_TASK DETAILS_
Return, verbatim and in full, the records that follow, but not their pictures.

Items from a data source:
┌────────
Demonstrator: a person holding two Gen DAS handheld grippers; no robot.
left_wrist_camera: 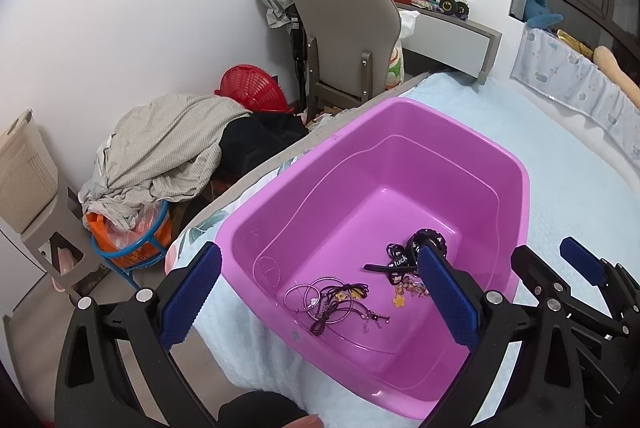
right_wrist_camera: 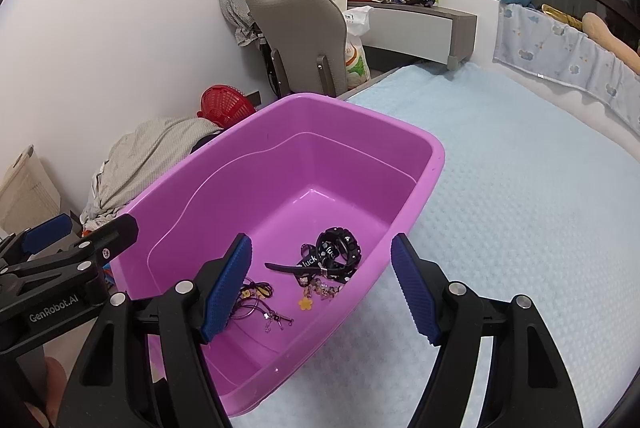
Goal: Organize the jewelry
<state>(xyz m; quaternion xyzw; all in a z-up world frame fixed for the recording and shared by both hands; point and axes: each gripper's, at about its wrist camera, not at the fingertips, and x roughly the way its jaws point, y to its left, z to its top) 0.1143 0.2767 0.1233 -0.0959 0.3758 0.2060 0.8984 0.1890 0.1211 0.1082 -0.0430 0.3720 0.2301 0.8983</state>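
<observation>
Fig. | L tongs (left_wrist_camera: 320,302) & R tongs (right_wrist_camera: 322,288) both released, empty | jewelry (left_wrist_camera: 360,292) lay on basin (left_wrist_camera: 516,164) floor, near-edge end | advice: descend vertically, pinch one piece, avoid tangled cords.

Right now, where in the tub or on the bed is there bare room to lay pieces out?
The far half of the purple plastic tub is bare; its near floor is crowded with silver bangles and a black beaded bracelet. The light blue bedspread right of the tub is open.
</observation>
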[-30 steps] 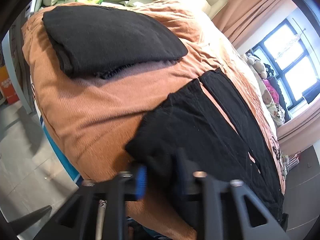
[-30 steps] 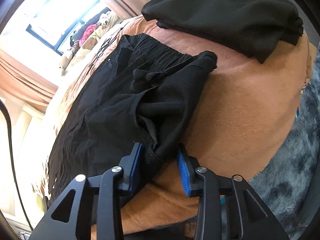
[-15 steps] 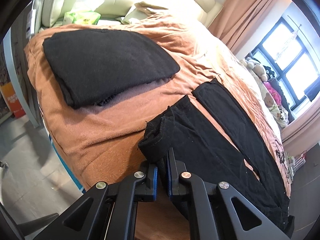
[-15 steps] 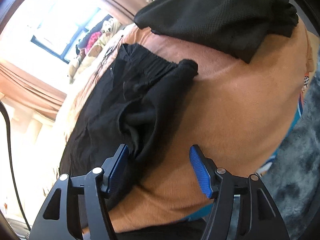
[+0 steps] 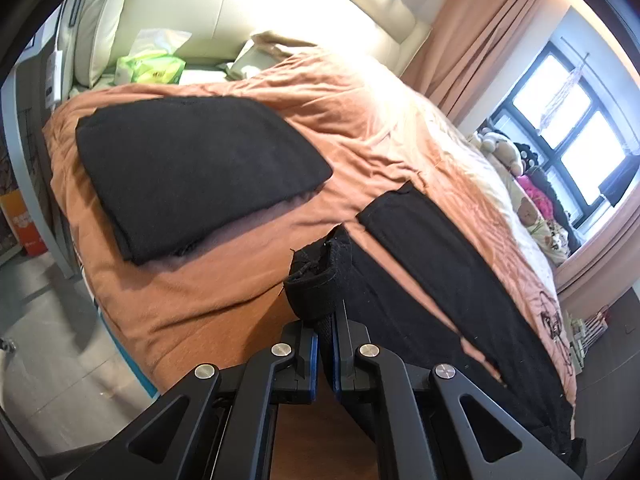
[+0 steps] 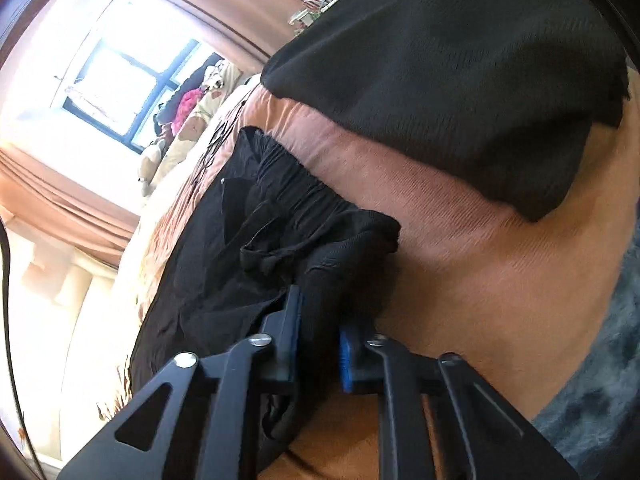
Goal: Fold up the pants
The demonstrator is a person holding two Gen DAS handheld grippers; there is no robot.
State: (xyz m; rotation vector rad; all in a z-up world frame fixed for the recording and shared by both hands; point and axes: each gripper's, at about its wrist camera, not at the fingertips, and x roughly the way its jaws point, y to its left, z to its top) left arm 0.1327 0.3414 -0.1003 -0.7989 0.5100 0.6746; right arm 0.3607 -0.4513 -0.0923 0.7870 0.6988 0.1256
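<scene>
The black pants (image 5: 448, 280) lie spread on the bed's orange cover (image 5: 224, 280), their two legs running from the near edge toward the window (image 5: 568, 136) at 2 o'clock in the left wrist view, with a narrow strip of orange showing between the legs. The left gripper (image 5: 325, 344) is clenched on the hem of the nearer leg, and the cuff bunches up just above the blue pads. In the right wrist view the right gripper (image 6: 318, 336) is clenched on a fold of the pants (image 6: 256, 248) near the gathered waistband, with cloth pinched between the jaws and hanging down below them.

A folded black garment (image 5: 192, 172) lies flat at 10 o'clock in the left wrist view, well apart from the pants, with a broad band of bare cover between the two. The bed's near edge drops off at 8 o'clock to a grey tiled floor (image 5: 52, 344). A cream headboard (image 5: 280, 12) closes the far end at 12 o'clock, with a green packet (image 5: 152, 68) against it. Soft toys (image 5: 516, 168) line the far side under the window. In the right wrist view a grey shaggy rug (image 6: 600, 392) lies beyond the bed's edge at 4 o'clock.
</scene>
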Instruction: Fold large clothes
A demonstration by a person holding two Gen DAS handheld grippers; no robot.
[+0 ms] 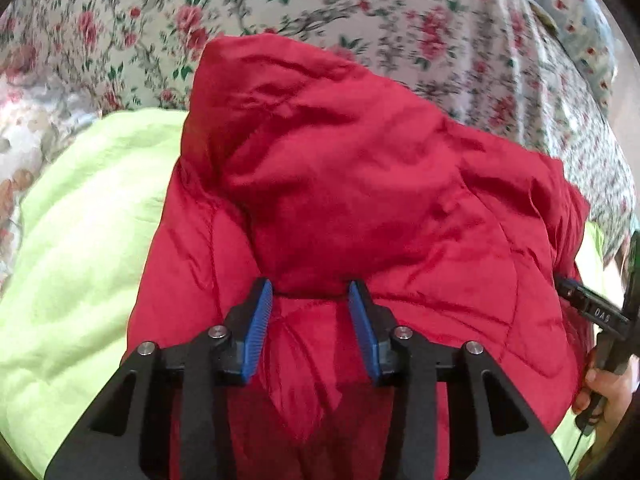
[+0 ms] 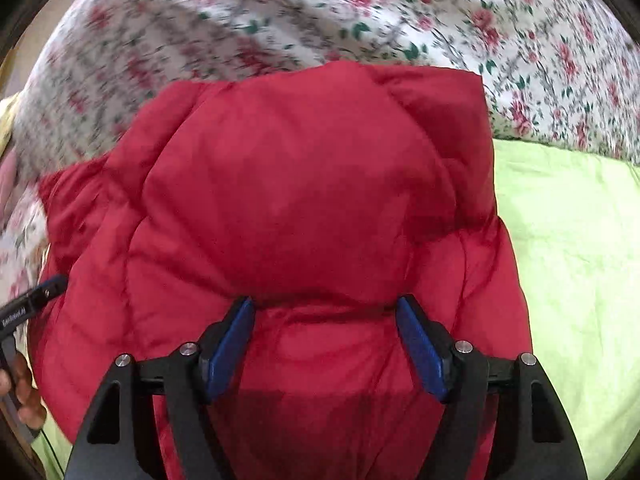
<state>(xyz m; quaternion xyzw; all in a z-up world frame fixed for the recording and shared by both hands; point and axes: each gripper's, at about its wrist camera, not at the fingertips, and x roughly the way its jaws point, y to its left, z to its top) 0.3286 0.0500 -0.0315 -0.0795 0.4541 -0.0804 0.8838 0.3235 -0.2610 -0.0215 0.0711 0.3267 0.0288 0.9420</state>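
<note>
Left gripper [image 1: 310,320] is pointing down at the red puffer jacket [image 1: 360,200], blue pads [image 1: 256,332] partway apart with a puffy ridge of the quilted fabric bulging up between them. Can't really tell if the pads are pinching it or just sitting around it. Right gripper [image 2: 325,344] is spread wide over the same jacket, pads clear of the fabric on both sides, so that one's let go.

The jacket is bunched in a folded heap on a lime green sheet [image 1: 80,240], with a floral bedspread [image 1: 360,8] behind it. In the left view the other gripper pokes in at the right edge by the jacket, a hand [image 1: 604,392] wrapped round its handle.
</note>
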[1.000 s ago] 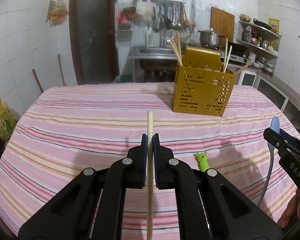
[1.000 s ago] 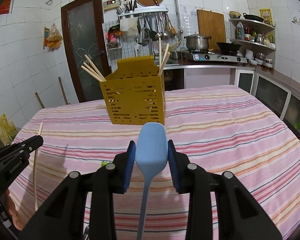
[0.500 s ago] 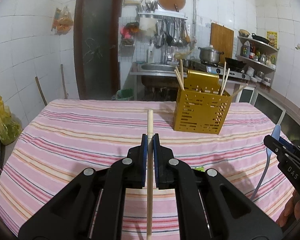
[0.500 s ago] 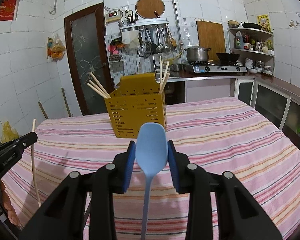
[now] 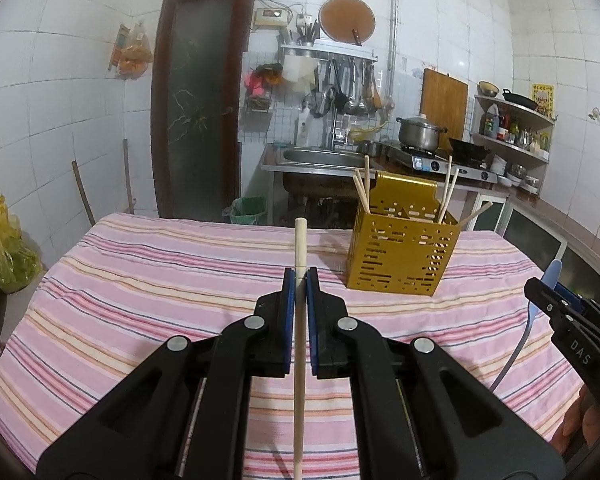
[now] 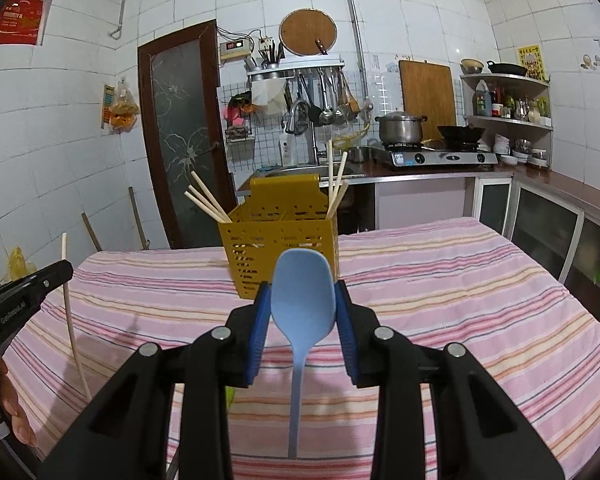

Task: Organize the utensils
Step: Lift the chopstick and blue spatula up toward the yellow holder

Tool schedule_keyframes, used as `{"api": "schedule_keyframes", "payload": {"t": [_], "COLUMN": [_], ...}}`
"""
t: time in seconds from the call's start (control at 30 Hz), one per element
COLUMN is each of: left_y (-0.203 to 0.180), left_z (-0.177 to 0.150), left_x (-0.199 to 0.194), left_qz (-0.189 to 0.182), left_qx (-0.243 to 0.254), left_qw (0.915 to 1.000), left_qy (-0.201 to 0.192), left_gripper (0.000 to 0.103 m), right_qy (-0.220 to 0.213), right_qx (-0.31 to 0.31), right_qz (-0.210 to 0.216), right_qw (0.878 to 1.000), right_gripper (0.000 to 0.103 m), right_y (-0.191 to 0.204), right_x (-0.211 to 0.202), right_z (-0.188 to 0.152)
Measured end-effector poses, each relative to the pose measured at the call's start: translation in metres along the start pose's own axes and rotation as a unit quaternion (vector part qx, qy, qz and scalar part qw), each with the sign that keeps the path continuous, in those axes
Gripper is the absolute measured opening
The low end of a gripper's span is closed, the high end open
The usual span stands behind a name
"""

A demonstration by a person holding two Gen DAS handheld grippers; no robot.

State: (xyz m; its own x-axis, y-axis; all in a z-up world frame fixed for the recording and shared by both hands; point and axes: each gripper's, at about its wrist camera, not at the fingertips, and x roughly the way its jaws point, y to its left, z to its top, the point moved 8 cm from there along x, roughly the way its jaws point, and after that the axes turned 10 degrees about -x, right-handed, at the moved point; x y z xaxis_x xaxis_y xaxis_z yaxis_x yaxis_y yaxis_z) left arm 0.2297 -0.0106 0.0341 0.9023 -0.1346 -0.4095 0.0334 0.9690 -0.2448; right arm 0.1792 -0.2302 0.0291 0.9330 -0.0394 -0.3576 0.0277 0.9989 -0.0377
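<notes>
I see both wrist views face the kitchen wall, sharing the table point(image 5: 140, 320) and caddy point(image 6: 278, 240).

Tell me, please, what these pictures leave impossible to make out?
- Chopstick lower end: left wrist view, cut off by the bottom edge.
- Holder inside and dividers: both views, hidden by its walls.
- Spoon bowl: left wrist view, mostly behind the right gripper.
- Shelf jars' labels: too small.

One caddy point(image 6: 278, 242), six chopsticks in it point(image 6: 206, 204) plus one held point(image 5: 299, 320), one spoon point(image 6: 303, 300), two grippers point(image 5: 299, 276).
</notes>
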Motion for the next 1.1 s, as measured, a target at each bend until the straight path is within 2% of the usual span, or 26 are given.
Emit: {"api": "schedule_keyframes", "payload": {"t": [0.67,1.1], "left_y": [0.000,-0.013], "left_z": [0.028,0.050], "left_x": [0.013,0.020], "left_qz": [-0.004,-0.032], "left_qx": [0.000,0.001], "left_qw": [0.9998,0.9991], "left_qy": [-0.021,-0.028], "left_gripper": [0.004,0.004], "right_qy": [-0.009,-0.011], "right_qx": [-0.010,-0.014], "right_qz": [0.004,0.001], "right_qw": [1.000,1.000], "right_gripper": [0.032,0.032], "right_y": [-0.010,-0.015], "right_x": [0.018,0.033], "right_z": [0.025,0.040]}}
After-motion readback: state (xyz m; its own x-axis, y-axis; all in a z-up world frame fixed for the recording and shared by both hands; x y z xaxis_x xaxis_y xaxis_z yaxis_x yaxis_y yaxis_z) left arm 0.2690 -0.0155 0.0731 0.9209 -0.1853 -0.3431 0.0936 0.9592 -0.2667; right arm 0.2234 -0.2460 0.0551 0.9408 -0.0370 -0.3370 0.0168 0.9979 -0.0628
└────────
_RESULT_
Demonstrator: a person holding two Gen DAS handheld grippers; no robot.
left_wrist_camera: 
right_wrist_camera: 
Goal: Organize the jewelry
<state>(xyz m; quaternion xyzw; all in a z-up world frame fixed for the recording and shared by both hands; point and axes: each gripper's, at about its wrist camera, not at the fingertips, and x roughly the way its jaws point, y to its left, z to its top) 0.1143 0.2767 0.1233 -0.0959 0.3758 0.2060 0.8984 0.1890 0.1211 0.1082 -0.0430 0.3720 0.2301 0.8983</state>
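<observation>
Fig. | L tongs (left_wrist_camera: 320,302) & R tongs (right_wrist_camera: 322,288) both released, empty | jewelry (left_wrist_camera: 360,292) lay on basin (left_wrist_camera: 516,164) floor, near-edge end | advice: descend vertically, pinch one piece, avoid tangled cords.

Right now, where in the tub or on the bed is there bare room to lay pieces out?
The far half of the purple plastic tub is bare; its near floor is crowded with silver bangles and a black beaded bracelet. The light blue bedspread right of the tub is open.
</observation>
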[-30 steps] 
[-30 steps] 
[-15 steps] 
[-15 steps] 
[+0 steps] 
[+0 steps] 
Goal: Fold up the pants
The demonstrator is a person holding two Gen DAS handheld grippers; there is no robot.
State: (xyz m; rotation vector rad; all in a z-up world frame fixed for the recording and shared by both hands; point and axes: each gripper's, at about its wrist camera, not at the fingertips, and x roughly the way its jaws point, y to its left, z to its top) left arm 0.1327 0.3414 -0.1003 -0.7989 0.5100 0.6746; right arm 0.3607 -0.4513 -0.0923 0.7870 0.6988 0.1256
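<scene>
The black pants (image 5: 448, 280) lie spread on the bed's orange cover (image 5: 224, 280), their two legs running from the near edge toward the window (image 5: 568, 136) at 2 o'clock in the left wrist view, with a narrow strip of orange showing between the legs. The left gripper (image 5: 325, 344) is clenched on the hem of the nearer leg, and the cuff bunches up just above the blue pads. In the right wrist view the right gripper (image 6: 318, 336) is clenched on a fold of the pants (image 6: 256, 248) near the gathered waistband, with cloth pinched between the jaws and hanging down below them.

A folded black garment (image 5: 192, 172) lies flat at 10 o'clock in the left wrist view, well apart from the pants, with a broad band of bare cover between the two. The bed's near edge drops off at 8 o'clock to a grey tiled floor (image 5: 52, 344). A cream headboard (image 5: 280, 12) closes the far end at 12 o'clock, with a green packet (image 5: 152, 68) against it. Soft toys (image 5: 516, 168) line the far side under the window. In the right wrist view a grey shaggy rug (image 6: 600, 392) lies beyond the bed's edge at 4 o'clock.
</scene>
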Instruction: Fold large clothes
A demonstration by a person holding two Gen DAS handheld grippers; no robot.
[+0 ms] 
[+0 ms] 
<state>(xyz m; quaternion xyzw; all in a z-up world frame fixed for the recording and shared by both hands; point and axes: each gripper's, at about its wrist camera, not at the fingertips, and x roughly the way its jaws point, y to its left, z to its top) 0.3286 0.0500 -0.0315 -0.0795 0.4541 -0.0804 0.8838 0.3235 -0.2610 -0.0215 0.0711 0.3267 0.0288 0.9420</state>
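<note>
Left gripper [image 1: 310,320] is pointing down at the red puffer jacket [image 1: 360,200], blue pads [image 1: 256,332] partway apart with a puffy ridge of the quilted fabric bulging up between them. Can't really tell if the pads are pinching it or just sitting around it. Right gripper [image 2: 325,344] is spread wide over the same jacket, pads clear of the fabric on both sides, so that one's let go.

The jacket is bunched in a folded heap on a lime green sheet [image 1: 80,240], with a floral bedspread [image 1: 360,8] behind it. In the left view the other gripper pokes in at the right edge by the jacket, a hand [image 1: 604,392] wrapped round its handle.
</note>
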[1.000 s ago] 
[1.000 s ago] 
[0.500 s ago] 
[0.500 s ago] 
[now] 
[now] 

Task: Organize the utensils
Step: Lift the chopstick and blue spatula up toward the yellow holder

Tool schedule_keyframes, used as `{"api": "schedule_keyframes", "payload": {"t": [_], "COLUMN": [_], ...}}`
"""
t: time in seconds from the call's start (control at 30 Hz), one per element
COLUMN is each of: left_y (-0.203 to 0.180), left_z (-0.177 to 0.150), left_x (-0.199 to 0.194), left_qz (-0.189 to 0.182), left_qx (-0.243 to 0.254), left_qw (0.915 to 1.000), left_qy (-0.201 to 0.192), left_gripper (0.000 to 0.103 m), right_qy (-0.220 to 0.213), right_qx (-0.31 to 0.31), right_qz (-0.210 to 0.216), right_qw (0.878 to 1.000), right_gripper (0.000 to 0.103 m), right_y (-0.191 to 0.204), right_x (-0.211 to 0.202), right_z (-0.188 to 0.152)
Measured end-effector poses, each relative to the pose measured at the call's start: translation in metres along the start pose's own axes and rotation as a unit quaternion (vector part qx, qy, qz and scalar part qw), each with the sign that keeps the path continuous, in those axes
Gripper is the absolute measured opening
The low end of a gripper's span is closed, the high end open
The usual span stands behind a name
"""

A demonstration by a person holding two Gen DAS handheld grippers; no robot.

State: (xyz m; its own x-axis, y-axis; all in a z-up world frame fixed for the recording and shared by both hands; point and axes: each gripper's, at about its wrist camera, not at the fingertips, and x roughly the way its jaws point, y to its left, z to its top, the point moved 8 cm from there along x, roughly the way its jaws point, and after that the axes turned 10 degrees about -x, right-handed, at the moved point; x y z xaxis_x xaxis_y xaxis_z yaxis_x yaxis_y yaxis_z) left arm 0.2297 -0.0106 0.0341 0.9023 -0.1346 -0.4095 0.0334 0.9690 -0.2448; right arm 0.1792 -0.2302 0.0291 0.9330 -0.0394 -0.3576 0.0277 0.9989 -0.0377
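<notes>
I see both wrist views face the kitchen wall, sharing the table point(image 5: 140, 320) and caddy point(image 6: 278, 240).

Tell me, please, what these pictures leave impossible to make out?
- Chopstick lower end: left wrist view, cut off by the bottom edge.
- Holder inside and dividers: both views, hidden by its walls.
- Spoon bowl: left wrist view, mostly behind the right gripper.
- Shelf jars' labels: too small.

One caddy point(image 6: 278, 242), six chopsticks in it point(image 6: 206, 204) plus one held point(image 5: 299, 320), one spoon point(image 6: 303, 300), two grippers point(image 5: 299, 276).
</notes>
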Motion for the next 1.1 s, as measured, a target at each bend until the straight path is within 2% of the usual span, or 26 are given.
Emit: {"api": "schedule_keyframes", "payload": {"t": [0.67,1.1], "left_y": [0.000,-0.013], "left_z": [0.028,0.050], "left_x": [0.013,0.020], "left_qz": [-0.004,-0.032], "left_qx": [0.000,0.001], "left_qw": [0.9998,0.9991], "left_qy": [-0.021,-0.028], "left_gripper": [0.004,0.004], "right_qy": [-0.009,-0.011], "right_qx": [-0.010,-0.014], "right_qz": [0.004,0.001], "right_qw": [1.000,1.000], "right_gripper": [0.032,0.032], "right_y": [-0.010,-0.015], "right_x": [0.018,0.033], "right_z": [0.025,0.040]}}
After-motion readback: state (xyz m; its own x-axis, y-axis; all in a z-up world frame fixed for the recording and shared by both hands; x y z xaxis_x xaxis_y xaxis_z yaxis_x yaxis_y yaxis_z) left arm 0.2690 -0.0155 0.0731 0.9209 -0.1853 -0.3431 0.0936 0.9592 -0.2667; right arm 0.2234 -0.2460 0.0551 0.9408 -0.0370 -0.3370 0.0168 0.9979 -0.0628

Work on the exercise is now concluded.